- _TASK STATEMENT_: Every line of the data below is to be given again as it appears, with the images removed.

- _DATASET CONTENT_:

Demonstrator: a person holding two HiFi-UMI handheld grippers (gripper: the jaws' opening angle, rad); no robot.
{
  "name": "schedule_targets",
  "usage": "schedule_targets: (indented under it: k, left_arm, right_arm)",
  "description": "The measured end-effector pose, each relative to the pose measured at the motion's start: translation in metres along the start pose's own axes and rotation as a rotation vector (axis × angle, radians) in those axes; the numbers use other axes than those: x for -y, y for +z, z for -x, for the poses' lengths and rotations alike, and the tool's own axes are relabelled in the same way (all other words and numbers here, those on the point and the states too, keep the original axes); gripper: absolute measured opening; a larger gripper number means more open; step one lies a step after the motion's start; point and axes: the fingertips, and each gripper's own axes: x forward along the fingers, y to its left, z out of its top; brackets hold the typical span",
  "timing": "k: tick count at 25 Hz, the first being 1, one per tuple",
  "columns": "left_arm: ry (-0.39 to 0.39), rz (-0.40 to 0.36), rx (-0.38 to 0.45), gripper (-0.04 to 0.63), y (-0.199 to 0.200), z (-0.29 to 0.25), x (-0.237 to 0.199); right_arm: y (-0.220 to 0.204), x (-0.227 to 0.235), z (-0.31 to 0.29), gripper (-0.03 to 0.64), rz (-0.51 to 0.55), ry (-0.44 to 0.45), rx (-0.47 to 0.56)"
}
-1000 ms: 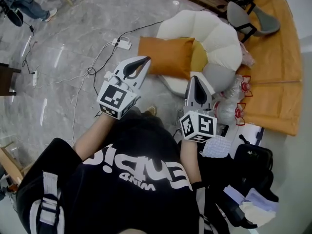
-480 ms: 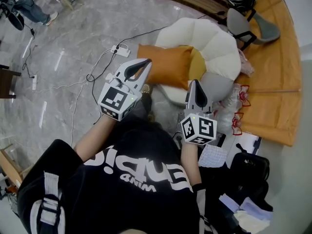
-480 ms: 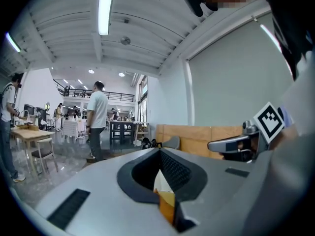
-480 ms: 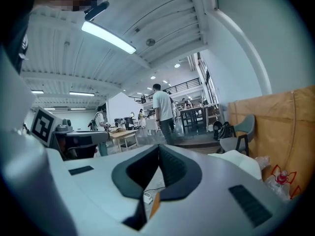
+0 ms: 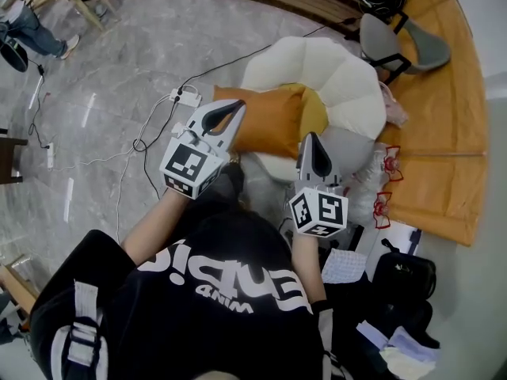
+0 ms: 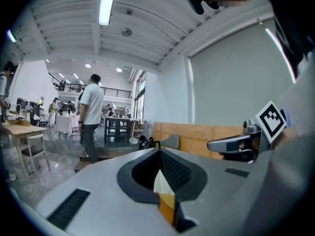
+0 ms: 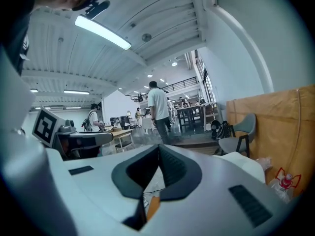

- _SOLUTION TO THIS PROBLEM_:
Demonstrator: a person holding two HiFi-UMI handheld grippers (gripper: the jaws' opening angle, rad); no robot.
{
  "name": "schedule_targets",
  "usage": "schedule_targets: (indented under it: k, left_arm, right_arm)",
  "description": "The measured end-effector pose, each relative to the pose measured at the motion's start: translation in metres along the start pose's own axes and rotation as a rotation vector (axis × angle, radians) in those axes; the numbers use other axes than those: x for -y, y for +z, z for -x, for the poses' lengths and rotations alike, and the tool's own axes are relabelled in the same way (all other words and numbers here, those on the point and the states too, keep the original axes); gripper: absolute measured opening; a larger gripper number means more open; step one lies a step after the motion's start; point and axes: the fingertips, and each gripper's own axes: x forward along the fingers, y to its left, z out of its top; brackets hold the typical span",
  "timing": "k: tick count at 25 Hz, the first being 1, one per tuple",
  "columns": "left_arm: ry (-0.39 to 0.39), rz (-0.40 to 0.36), rx (-0.38 to 0.45), gripper (-0.04 to 0.63), y (-0.199 to 0.200), z (-0.29 to 0.25), x (-0.237 to 0.199); right_arm: y (-0.220 to 0.204), x (-0.227 to 0.235), z (-0.31 to 0.29), gripper (-0.03 to 0.64), rz (-0.51 to 0.55), ry (-0.44 to 0.45), rx (-0.47 to 0.56)"
}
-1000 ms: 
-480 ms: 
-480 ms: 
-480 ms: 
+0 ms: 
+0 ms: 
+0 ms: 

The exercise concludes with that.